Work item:
In the data, extract each line that holds the string "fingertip".

▬▬▬

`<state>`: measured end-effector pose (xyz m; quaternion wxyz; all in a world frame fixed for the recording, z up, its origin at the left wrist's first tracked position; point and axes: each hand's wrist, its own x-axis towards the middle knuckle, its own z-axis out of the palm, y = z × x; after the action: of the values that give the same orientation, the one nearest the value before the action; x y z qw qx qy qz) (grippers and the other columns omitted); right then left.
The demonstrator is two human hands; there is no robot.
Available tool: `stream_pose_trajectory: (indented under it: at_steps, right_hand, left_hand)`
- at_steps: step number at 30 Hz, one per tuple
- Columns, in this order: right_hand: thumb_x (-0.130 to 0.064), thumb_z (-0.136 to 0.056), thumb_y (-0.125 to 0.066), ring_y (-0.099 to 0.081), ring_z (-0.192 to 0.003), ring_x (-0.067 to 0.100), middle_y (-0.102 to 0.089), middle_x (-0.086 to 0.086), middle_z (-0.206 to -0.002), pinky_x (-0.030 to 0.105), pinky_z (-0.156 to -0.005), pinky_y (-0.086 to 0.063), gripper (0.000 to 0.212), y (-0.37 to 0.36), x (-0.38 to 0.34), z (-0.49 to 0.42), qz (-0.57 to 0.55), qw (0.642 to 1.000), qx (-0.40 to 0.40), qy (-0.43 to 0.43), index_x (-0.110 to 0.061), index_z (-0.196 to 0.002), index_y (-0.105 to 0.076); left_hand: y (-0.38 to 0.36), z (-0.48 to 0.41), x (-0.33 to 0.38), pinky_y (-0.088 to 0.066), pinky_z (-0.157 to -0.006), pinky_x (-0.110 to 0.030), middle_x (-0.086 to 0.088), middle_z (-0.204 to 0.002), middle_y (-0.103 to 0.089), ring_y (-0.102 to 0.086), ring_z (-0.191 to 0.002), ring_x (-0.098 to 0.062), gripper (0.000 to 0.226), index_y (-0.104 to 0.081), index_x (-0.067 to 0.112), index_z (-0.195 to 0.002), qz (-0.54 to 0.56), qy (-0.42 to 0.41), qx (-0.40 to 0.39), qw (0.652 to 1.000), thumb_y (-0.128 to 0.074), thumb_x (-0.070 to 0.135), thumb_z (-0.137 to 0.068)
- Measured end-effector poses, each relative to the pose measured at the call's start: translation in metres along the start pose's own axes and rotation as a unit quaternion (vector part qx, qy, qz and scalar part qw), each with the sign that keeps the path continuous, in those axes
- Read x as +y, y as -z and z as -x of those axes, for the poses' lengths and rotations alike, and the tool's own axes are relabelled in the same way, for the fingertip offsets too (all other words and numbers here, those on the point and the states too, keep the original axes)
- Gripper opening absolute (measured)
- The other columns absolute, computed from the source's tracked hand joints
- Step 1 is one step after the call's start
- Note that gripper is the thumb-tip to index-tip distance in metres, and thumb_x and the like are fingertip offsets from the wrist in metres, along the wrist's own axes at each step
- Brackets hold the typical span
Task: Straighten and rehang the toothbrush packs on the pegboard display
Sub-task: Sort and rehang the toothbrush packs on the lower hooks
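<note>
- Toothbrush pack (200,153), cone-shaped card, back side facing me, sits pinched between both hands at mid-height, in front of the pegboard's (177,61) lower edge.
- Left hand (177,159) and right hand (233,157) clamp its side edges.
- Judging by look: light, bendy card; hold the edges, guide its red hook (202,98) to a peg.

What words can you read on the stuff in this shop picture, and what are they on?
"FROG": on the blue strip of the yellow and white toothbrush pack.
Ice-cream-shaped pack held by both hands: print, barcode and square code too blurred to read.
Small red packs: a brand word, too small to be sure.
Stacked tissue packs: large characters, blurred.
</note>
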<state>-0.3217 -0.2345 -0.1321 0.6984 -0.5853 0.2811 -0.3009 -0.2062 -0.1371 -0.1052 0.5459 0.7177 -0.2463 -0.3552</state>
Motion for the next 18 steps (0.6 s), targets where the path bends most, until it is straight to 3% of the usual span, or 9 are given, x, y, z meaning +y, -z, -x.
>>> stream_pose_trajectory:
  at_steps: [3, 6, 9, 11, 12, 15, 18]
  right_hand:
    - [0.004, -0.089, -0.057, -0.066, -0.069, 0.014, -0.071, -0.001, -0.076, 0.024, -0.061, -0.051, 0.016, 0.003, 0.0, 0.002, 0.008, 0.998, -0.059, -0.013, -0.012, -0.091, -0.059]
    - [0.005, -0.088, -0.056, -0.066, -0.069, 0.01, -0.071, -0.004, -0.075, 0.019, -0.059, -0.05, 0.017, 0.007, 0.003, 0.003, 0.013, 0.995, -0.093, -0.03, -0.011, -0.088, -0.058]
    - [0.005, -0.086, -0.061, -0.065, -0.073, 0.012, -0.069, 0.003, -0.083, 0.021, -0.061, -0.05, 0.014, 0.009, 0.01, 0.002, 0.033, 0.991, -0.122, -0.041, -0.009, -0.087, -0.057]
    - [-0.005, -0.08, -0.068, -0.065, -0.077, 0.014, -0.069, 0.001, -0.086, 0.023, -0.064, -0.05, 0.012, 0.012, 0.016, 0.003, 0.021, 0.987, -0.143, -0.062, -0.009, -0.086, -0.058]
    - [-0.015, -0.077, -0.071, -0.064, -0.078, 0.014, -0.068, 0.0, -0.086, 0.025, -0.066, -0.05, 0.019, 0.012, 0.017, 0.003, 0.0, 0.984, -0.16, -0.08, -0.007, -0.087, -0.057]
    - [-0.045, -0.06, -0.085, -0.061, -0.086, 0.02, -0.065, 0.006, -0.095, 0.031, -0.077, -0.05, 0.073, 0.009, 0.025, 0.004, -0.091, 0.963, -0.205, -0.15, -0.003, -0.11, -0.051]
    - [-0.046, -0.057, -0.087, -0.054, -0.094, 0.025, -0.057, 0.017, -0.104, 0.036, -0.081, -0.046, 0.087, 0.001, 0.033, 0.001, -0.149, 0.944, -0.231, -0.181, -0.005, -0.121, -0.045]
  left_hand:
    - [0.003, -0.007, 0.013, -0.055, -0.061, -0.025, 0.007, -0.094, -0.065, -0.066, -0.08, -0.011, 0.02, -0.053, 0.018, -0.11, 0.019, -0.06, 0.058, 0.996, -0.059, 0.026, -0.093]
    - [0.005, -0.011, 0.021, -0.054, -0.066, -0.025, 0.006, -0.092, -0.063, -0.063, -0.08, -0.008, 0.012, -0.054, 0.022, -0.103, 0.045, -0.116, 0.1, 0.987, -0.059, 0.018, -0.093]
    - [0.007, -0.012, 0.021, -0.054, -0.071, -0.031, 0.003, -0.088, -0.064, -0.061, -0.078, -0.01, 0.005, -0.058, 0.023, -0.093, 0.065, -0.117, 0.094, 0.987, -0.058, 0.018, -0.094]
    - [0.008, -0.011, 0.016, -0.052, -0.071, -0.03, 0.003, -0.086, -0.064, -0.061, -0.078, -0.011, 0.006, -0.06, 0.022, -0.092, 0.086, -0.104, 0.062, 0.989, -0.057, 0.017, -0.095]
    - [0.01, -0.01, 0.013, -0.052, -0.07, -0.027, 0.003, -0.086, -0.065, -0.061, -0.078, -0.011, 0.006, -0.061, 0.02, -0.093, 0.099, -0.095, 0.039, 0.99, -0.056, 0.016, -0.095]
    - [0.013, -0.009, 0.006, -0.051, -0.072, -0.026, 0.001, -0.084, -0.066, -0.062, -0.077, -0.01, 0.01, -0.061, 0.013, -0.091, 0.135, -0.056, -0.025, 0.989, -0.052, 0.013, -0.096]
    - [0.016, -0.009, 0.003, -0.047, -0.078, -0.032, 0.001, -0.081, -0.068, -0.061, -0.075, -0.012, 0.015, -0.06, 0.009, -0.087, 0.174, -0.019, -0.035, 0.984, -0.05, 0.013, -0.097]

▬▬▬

Task response:
- Read x as +y, y as -z and z as -x of those axes, for the poses' lengths and rotations alike, and the tool's own axes are relabelled in the same way, for the fingertip offsets too (all other words and numbers here, those on the point and the states too, keep the original axes)
- Note that gripper is the thumb-tip to index-tip distance in metres, and thumb_x and the like are fingertip offsets from the wrist in metres, along the wrist's own axes at each step

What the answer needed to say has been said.